By the time I had become CNO and was responsible for publicly articulating the U.S. Navy’s roles and missions within the national security guidelines, I had concluded that the military strategy that governed our military posture, weapons systems, and operations during the Cold War was remarkably straightforward and enduring. It was an elegantly simple and coherent concept, it went virtually unchanged during the entire course of the Cold War, and it was remarkably successful. It was by my definition a maritime strategy, and it was predicated on the geographical disposition of the United States, its allies, and its enemies. In the Western Hemisphere, North America is virtually an island. The United States shares the continent with Canada, Mexico, and Central America, and we have only two international borders, neither of which threatens our basic security. On the other hand, one of our fifty states, all of our territories, and forty of the forty-two nations with whom we had treaties or security arrangements were overseas.

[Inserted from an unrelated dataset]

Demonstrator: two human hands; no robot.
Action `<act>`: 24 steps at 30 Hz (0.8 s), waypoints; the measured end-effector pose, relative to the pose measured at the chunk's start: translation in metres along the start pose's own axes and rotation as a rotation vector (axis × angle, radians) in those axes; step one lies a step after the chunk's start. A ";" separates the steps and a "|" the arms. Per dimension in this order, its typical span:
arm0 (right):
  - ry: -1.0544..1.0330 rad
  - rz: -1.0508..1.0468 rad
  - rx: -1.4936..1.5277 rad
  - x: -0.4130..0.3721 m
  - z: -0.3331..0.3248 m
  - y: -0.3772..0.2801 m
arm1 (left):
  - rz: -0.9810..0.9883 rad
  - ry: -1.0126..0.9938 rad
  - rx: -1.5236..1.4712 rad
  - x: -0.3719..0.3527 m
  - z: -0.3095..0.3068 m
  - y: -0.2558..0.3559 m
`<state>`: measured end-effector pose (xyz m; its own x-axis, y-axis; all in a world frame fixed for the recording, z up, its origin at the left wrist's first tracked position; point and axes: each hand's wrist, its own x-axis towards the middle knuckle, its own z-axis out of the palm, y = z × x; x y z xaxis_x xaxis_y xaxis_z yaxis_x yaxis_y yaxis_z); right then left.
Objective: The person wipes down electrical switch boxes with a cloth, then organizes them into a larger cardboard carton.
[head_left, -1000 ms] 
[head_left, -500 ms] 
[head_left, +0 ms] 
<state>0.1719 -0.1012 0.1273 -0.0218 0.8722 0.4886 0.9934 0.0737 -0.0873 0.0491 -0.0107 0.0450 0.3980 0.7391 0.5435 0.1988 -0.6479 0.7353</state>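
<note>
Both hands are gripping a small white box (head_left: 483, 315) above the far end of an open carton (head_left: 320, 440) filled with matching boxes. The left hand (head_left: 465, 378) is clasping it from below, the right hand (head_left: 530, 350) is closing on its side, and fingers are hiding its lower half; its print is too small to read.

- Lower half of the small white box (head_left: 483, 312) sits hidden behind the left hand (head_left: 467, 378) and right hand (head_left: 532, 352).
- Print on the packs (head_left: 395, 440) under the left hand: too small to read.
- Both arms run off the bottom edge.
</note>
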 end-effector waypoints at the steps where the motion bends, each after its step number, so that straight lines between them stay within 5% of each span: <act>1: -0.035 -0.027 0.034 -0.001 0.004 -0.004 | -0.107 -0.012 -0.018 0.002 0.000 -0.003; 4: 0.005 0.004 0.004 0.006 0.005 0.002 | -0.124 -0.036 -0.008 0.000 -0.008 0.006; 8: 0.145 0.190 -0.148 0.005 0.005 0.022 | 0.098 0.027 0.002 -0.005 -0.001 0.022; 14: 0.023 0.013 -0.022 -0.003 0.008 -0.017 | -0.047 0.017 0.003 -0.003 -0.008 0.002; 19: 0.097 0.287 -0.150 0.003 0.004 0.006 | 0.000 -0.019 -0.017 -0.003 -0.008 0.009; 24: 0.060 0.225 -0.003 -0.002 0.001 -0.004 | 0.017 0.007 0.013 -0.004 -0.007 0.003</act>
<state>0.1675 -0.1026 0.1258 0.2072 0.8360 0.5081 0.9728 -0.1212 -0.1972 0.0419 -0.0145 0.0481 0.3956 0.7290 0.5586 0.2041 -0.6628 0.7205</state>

The forward collective strategy used the oceans as barriers in our defense and as avenues for extending our influence abroad to support our allies and protect our commerce. In so doing, it exploited the principle that, if we had to fight a war, we intended to engage an enemy closer to his homeland than to ours. This strategy depended upon overseas allies and forward-based military forces with the mobility to respond to crises around the world and the firepower to resolve incipient threats to our vital security interests in our favor before these minor crises could become major conflicts.

As our de facto national strategy took form, it became clear to me that for this concept of a forward strategy to be workable, the United States had to have the ability and the willingness to carry out a full range of military options, including overt armed warfare, against any forces threatening our interests and those of our allies.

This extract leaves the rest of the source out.